LETTER TO THE EDITOR
Reply
David A. Kass, MDa,
Barry Fetics, MSE,
Hideaki Senzaki, MD and
Chen-Huan Chen, MD
a Division of Cardiology, The Johns Hopkins Hospital, 600 North Wolfe Street-Halsted 500, Baltimore, Maryland 21287, USA
dkass{at}bme.jhu.edu
Dr. Leite-Moreira and colleagues raise important issues regarding relations between chamber loading, relaxation and end-diastolic pressure (EDP). They argue that load-induced relaxation changes importantly determine chamber EDP. Since the monoexponential-derived (ME) time constant better correlates with EDP than does an alternative hybrid-logistic (HL) parameter, they contend that this supports use of the former. Our study (1) also reported links between ME relaxation time constants and EDP; however, this was more attributable to mathematics, as changes in EDP for whatever reason (real or arbitrary) altered ME relaxation estimates even when the pressure decay waveform was unchanged. This was particularly true in depressed hearts due to systematic deviation of the ME model from actual pressure decline, and this same behavior largely explained apparent enhanced load-sensitivity of relaxation in such hearts.

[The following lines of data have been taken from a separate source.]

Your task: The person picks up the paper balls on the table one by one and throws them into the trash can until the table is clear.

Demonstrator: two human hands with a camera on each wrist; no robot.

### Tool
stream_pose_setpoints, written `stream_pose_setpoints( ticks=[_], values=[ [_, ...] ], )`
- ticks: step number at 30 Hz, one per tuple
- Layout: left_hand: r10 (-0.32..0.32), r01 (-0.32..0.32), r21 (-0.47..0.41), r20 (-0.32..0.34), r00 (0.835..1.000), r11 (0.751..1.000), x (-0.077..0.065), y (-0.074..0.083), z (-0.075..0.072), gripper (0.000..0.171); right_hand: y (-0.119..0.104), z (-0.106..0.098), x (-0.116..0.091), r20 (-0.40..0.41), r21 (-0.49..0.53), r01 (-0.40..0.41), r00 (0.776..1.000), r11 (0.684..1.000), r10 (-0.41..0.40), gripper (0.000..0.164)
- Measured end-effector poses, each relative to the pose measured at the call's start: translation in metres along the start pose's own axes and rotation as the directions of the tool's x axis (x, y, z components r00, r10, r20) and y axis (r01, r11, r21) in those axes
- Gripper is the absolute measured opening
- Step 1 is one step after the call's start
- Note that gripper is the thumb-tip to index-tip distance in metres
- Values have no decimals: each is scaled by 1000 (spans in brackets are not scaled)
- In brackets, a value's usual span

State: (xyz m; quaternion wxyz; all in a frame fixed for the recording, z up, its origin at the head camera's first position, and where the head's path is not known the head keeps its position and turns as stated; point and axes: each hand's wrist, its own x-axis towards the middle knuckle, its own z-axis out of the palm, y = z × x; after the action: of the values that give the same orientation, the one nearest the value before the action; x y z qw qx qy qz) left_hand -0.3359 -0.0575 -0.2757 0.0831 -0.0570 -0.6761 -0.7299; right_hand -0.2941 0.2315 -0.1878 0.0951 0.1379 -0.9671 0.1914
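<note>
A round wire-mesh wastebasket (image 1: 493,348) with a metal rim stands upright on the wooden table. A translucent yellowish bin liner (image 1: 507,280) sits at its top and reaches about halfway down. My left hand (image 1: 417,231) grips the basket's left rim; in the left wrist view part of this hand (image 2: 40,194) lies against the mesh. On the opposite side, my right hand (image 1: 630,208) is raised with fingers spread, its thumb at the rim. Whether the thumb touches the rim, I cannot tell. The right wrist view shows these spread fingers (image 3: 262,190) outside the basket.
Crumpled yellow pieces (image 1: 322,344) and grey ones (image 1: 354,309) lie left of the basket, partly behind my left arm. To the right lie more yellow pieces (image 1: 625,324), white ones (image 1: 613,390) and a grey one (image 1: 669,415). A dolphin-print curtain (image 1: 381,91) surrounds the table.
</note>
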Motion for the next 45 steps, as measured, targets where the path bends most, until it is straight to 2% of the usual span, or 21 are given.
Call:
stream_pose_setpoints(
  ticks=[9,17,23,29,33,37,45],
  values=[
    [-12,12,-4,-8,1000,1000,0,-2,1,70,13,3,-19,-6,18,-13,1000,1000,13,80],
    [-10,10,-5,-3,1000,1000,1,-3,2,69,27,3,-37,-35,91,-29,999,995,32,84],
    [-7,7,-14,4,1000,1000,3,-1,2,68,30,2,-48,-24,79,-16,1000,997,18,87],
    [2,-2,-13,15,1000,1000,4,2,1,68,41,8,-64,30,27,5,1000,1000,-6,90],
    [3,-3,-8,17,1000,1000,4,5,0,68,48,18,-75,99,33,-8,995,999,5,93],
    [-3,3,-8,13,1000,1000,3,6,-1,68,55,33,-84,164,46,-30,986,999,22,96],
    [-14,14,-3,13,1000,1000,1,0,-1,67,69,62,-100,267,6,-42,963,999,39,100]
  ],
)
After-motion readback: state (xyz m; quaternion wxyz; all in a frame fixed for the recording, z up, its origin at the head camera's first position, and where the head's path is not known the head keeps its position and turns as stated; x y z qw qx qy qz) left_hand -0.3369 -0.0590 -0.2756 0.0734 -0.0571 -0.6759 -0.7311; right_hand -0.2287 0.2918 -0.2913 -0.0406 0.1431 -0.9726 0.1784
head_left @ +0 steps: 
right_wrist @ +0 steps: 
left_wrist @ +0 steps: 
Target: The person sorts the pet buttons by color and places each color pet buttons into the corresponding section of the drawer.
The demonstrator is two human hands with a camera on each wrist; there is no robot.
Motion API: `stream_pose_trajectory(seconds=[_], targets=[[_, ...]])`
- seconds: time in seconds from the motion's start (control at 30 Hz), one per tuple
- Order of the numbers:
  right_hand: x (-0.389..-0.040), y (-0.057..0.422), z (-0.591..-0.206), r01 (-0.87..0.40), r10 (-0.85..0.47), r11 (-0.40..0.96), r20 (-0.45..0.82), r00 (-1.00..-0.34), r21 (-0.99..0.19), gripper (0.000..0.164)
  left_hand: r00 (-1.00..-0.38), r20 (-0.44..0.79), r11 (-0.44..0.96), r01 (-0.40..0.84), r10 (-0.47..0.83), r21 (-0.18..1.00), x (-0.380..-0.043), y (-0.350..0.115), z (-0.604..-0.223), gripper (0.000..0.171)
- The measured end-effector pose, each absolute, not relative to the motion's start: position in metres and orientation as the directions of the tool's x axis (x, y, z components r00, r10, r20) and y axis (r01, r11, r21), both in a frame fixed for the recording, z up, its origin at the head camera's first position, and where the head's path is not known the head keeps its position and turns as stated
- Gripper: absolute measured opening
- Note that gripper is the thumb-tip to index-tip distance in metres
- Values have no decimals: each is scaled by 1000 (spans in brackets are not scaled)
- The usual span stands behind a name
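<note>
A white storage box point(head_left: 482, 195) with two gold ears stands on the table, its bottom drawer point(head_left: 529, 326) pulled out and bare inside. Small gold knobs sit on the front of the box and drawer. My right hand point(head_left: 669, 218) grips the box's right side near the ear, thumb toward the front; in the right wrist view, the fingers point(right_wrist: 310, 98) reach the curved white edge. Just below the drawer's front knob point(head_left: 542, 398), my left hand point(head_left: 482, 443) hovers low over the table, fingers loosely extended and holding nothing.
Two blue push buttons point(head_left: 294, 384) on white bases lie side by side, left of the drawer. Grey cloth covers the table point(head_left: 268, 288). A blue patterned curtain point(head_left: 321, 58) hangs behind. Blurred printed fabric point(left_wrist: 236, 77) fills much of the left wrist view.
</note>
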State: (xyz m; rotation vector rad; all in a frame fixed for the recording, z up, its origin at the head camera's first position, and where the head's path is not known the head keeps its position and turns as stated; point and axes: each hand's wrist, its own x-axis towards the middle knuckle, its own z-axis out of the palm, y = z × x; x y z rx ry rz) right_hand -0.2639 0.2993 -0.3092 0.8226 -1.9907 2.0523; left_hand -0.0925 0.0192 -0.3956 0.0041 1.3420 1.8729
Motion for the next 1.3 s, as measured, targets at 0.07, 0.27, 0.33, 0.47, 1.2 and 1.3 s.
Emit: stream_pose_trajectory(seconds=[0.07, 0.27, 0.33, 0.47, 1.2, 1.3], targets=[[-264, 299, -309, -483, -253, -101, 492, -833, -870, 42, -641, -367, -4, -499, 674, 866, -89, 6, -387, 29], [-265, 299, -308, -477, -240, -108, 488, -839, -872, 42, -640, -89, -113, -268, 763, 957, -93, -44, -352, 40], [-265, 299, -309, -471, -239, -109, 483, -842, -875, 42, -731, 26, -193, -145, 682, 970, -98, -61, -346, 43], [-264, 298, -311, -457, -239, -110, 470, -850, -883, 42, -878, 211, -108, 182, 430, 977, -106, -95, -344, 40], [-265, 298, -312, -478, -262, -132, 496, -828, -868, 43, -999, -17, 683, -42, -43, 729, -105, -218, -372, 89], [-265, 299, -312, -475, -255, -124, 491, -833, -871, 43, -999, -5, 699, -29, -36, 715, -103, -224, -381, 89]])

There are many determinants of EDP: notably, intrinsic chamber stiffness and volume loading, extrinsic forces from the right heart and pericardium, atrial-ventricular interactions, and relaxation. However, for the last to affect EDP it must be very prolonged or the heart rate must be particularly fast, because otherwise there is sufficient time to complete relaxation during filling. Reported correlations between EDP and ME-relaxation rates do not imply a physiologic cause and effect dependence. For example, in one study (2) leg raising induced a 5 ms prolongation in relaxation, yet, relative to the constant heart rate of 90 min–1, this change was small and hard to link to the EDP rise. On the other hand, preload increase with leg raising should elevate EDP and, thereby, raise the lower-range cutoff pressure for data subjected to relaxation analysis. As we showed (1) this alone can amplify apparent relaxation changes based on the ME model. Such behavior is particularly anticipated with depressed basal function observed in the prior study (2), but would be blunted by use of the HL model (1). In this sense, the improved EDP prediction by ME-tau changes noted by the authors may be more mathematical in origin.

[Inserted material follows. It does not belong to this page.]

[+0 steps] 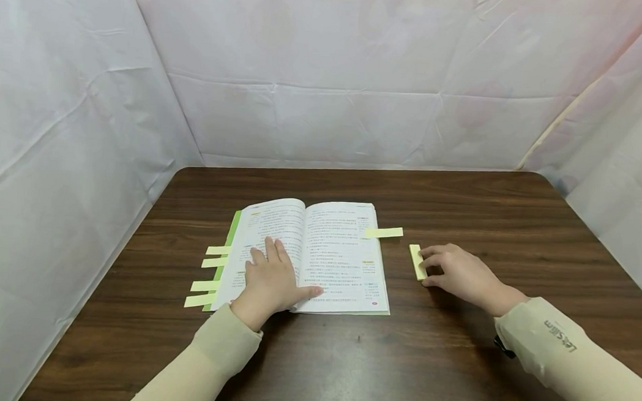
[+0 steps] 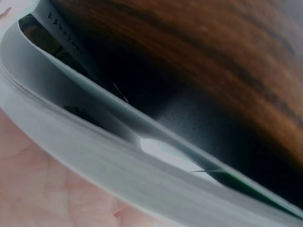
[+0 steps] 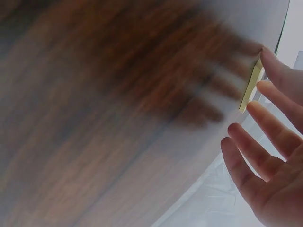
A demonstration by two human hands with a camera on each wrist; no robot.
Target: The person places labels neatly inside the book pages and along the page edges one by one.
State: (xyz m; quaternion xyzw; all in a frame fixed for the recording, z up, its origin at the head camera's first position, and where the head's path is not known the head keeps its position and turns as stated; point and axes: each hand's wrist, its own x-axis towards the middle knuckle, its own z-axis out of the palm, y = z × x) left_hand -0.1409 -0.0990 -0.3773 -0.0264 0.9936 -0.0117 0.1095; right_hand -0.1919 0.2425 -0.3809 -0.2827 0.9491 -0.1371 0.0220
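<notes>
An open book (image 1: 339, 257) lies on the table, its pages printed with dense text. My left hand (image 1: 273, 278) presses flat on the left page, fingers spread, with the thumb reaching across the gutter to the right page. In the left wrist view the book's page edges (image 2: 94, 146) curve up beside the palm. A pale yellow pad of sticky notes (image 1: 416, 263) lies right of the book. My right hand (image 1: 462, 275) is at the pad's right side, the thumb by its near end and the fingertips along its edge. The right wrist view shows those fingers (image 3: 270, 125) spread beside the pad.
Several yellow sticky tabs (image 1: 205, 286) stick out from the book's left edge, over a green cover (image 1: 234, 227). One more tab (image 1: 384, 232) juts from the right page. White sheeting (image 1: 327, 103) hangs behind and beside the dark wooden table (image 1: 310, 371).
</notes>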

In other studies of normal rabbit and canine hearts, coelevation of EDP with relaxation rate was observed only at very high afterloads from single-beat aortic clamping (3). Such nonphysiologic loading is different from the volume and pressure changes we and others employed (1,4,5). Here EDP rise could also be explained by increased end-systolic volumes with aortic occlusion, diminishing restoring forces that contribute to pressure decay (6). Also, the pressure at the onset of filling (that is, left atrial pressure) increases, which can elevate diastolic pressures at any relaxation rate (7). Similar maneuvers performed in isolated hearts in which the pressure at the onset-of-filling was constant revealed minimal EDP change (8).
Correlations between upward or downward diastolic PV-curve shifts or EDP and relaxation rate does not require physiologic causality. As we showed (1), this can largely stem from discrepancies between the decay-model indexing relaxation and actual pressure decline. These mathematical issues predict the stronger correlations between ME-decay and load-dependent changes in EDP that the authors note. Our analysis suggests caution when interpreting such data. Further studies testing these links with more targeted and selective manipulations are still needed to better separate the math from the physiology.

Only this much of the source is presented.